通信より

ハン・イさんとの1週間

山田義

10日間ほどのペキン世界大会には、だれか、中国人エスペランティストと知り合いになりたいと思って出かけた。大会会場ではワイワイとやっているが、突然ひとりになってしまうことがある。そんなときだれかに話しかけたくなるものだ。最初の日、会場の入り口で50歳くらいの中国人に私のデジカメのボタンを押してくれるように頼んだ。首に下げた大会参加証には Han Yiとあった。漢字の表記を書いてもらうと「義」と書いてYi だという。私と同名だ。滅多に会ううことのない同名の人が、中国人エスペランティストにいたのだ。親しくなった彼の北京大会のことを書いてみよう。

大会プログラムに空いた日があり、タクシーやバスで個人遠足をしてみたいと思った。北京の地図も買って有名な観光地、頤和園(いわえん)Somera Palaco へ行くことにしていた。ひとりで行くより、エスペラントを話す中国人と行きたい。3日目の午前中会場内であのハン・イさんを見つけた。二人で遠足に行かないかというとOKという返事だ。

20分くらいのタクシーで話をしながら、皇帝の妻の夏の保養地に着いた。広い湖には、小さな島に橋が渡っているのが見える。船も浮かんでいる。観光客は多い。個人遠足だから人気のない木陰で時間を気にせず話し込むこともできた。彼の口から日本の古いエスペランティストの名前が出てくる。彼の中国読みの人名は理解できないが漢字で書いて梅田さんや由比さんの話題が続いた。給料の話、家族の話が続く。顔だけえぐられた仏塔の日陰で、「紅衛兵の仕業であり、それは毛沢東の失敗だった」という話をしてくれた。

売店でペットボトルの水を買った。暑さをしのいで飲んでほっとしたとき、景色を撮したいと思った。手元にカメラを持っていない。肩からかけたkongresa sako の中を探したが見あたらない。売店まで戻ったが不明だ。最後に彼は、「これだけの大勢の人に尋ねることもできないですよ」とあきらめるように私をさとした。昨夜のバンケードでみんなで一緒にカメラに納まったエストニアの女性の写真もソニーのデジカメのメモリとともに消えてしまった。彼は気を利かして、自分の古びた粗末なカメラを取り出して、そびえる建物を背景に私を撮ってくれた。数日後夕食を食べに会場の外を歩いていると町から戻ってきた彼が写真を差し出した。あのとき撮ったものを早速プリントして私に渡してくれたのだ。

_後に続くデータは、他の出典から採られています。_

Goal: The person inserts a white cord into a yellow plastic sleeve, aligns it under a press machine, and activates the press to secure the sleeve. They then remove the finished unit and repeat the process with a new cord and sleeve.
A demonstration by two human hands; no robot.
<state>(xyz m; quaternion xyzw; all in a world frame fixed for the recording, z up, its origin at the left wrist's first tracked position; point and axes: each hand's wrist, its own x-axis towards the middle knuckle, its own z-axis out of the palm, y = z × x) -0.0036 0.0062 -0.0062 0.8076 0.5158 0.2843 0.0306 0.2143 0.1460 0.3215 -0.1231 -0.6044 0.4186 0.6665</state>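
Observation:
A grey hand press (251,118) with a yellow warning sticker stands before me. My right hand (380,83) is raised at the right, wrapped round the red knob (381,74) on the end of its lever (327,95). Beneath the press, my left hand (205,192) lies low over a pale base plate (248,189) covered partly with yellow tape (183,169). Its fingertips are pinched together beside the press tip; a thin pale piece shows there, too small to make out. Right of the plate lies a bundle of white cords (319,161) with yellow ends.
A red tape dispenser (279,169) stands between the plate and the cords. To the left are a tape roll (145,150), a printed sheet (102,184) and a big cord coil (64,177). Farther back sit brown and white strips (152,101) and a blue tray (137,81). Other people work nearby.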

エスペラント版中国全図をLibro Servo で見つけて買った。中国語の地名を聞いても理解できない私にはこの全国地図が役立った。ハン・イさんのお国はペキンからは北東で、朝鮮半島の付け根の辺りであることが分かった。これを手にして、彼と彼の友人の説明を聞きながら、大会会場でのエスペラントによる中国展を一巡できた。地図を広げ指さしながら、観光ポスターの前で誇らしげに景色や文物を説明してもらい私も満足だった。パソコンの大型プリンターで出力した大型のパネル写真には漢字とエスペラントで説明が入っている。力のこもったエスペラントによる中国展だった。

 市内では、観光地の路上で物売りが声を掛けてくる。覚えた中国語「不要!」が役に立った。ペキンの観光アルバムも見せられ、買いたくなったが辞めて良かった。翌日大会会場には、エスペラントで書いた立派な写真入りのペキン観光の本がおいてあった。それを買った。エスペラントに懸ける意気込みを感じた。中国から帰ってすぐにサッカーの試合でのもめ事がニュースになっていたが、街の中では不穏なことは何もなかった。ハン・イさんとの一週間ではいやな思い出はない。